### [Task description]
Quote every line below exactly and skip any picture.
- - -
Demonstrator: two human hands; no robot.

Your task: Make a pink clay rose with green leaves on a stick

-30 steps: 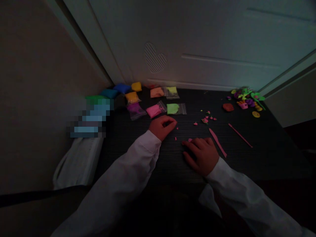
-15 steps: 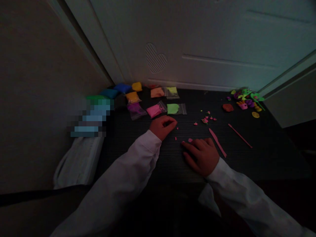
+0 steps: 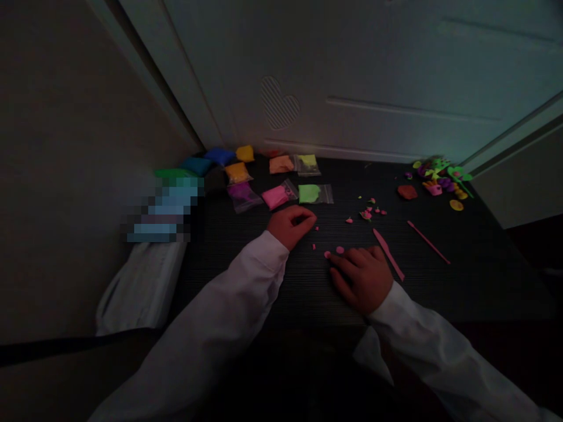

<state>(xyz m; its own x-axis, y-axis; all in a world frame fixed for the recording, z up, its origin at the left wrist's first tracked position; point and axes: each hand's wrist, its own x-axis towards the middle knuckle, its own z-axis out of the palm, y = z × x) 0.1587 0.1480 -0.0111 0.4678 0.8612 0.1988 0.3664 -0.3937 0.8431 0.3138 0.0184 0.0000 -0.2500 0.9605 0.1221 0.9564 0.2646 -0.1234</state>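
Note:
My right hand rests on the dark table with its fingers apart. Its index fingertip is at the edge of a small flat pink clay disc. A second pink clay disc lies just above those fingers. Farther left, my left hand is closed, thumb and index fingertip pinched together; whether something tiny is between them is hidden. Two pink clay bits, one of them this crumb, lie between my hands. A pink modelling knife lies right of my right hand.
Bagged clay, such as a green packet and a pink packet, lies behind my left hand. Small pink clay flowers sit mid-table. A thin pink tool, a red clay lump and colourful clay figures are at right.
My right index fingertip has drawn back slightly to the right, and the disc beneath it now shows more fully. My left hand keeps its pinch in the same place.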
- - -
### [Exercise result]
Demonstrator: two human hands; no robot.

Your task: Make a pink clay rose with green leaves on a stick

-30 steps: 
-15 steps: 
+0 steps: 

<state>(xyz m; its own x-axis, y-axis; all in a world frame fixed for the recording, z up, its origin at the left wrist's first tracked position; point and axes: each hand's wrist, its own x-axis towards the middle knuckle, its own z-axis out of the palm, y = z × x) 0.1587 0.1480 -0.0111 0.4678 0.8612 0.1988 0.3664 -0.3937 0.8431 0.3138 0.0184 0.0000 -0.2500 0.9605 0.1221 0.9564 0.2646 -0.1234</state>
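Note:
My right hand rests on the dark table with its fingers apart. Its index fingertip is at the edge of a small flat pink clay disc. A second pink clay disc lies just above those fingers. Farther left, my left hand is closed, thumb and index fingertip pinched together; whether something tiny is between them is hidden. Two pink clay bits, one of them this crumb, lie between my hands. A pink modelling knife lies right of my right hand.
Bagged clay, such as a green packet and a pink packet, lies behind my left hand. Small pink clay flowers sit mid-table. A thin pink tool, a red clay lump and colourful clay figures are at right.
My right index fingertip has drawn back slightly to the right, and the disc beneath it now shows more fully. My left hand keeps its pinch in the same place.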

There is nothing else to add to the answer.